Collaborative learning is a positive, inclusive and powerful learning strategy that engages students throughout their school life and has had a significant positive impact on my classes personal outcomes. I encourage you to give it a go and embed it in your teaching.
Grace Kelly, Curriculum Leader, Lancashire, NW England.
Featured image by sharpemtbr from Pixabay
Several problems – having a group size with a maximum of four means that you have many groups – most institutes do not allow a sufficiently low teacher:pupil ratio to correctly manage these groups.
It takes a long time to get the pupils to understand and work in small groups, especially when attempting to use those who learn quickly to carry the slower learners.
It takes a long time for the groups to investigate and learn any subject area.
The group cannot start with no knowledge – how do you feed them enough initial knowledge to handle this way of working?

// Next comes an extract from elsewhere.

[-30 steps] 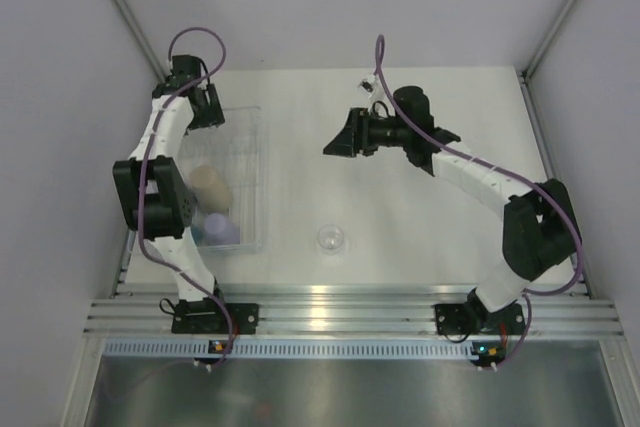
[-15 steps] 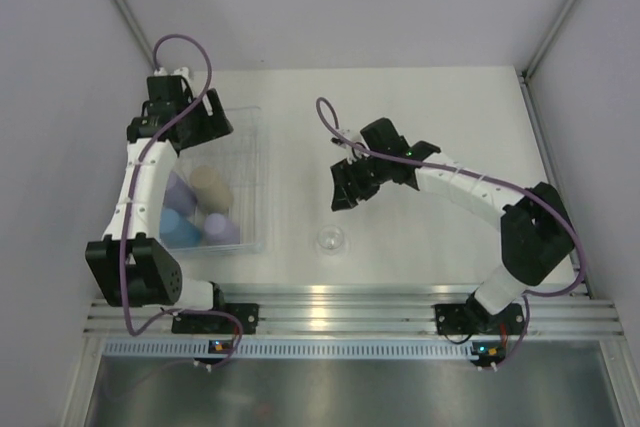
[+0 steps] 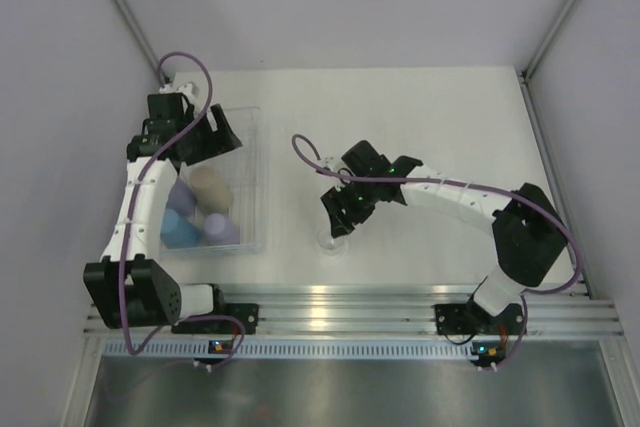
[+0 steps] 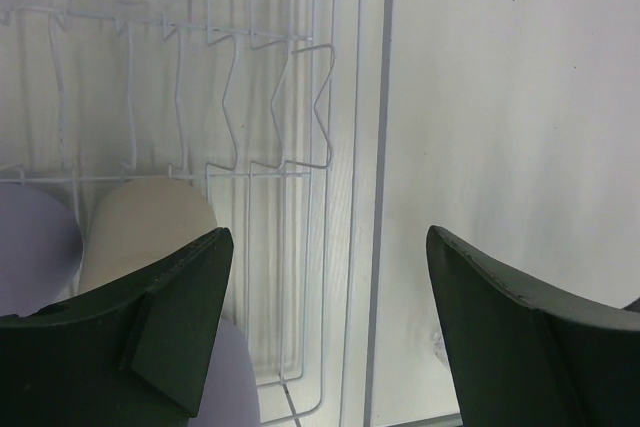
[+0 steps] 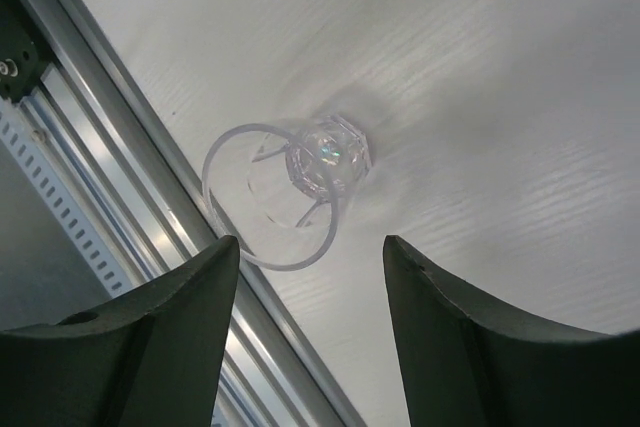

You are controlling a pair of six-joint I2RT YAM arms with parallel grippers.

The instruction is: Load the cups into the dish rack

Nice article and information. Collaborative and co-operative learning has been very useful with all the benefits outlined in the write up. Having implemented the model in a K12 school in India since 2002, I have seen significant change in learners’ confidence and a positive attitude towards collaboration and jointly working as a team to find solutions. Gradually this has manifested into responsibility and personal accountability as the learners moved on to middle school levels and higher. Skill development has been good too due to peer teaching and learning. However, this had to go on with continuous teacher orientations, training and session planning etc.
It was fine reading and hope more schools come up with their implementation experiences in this forum. It would be insightful.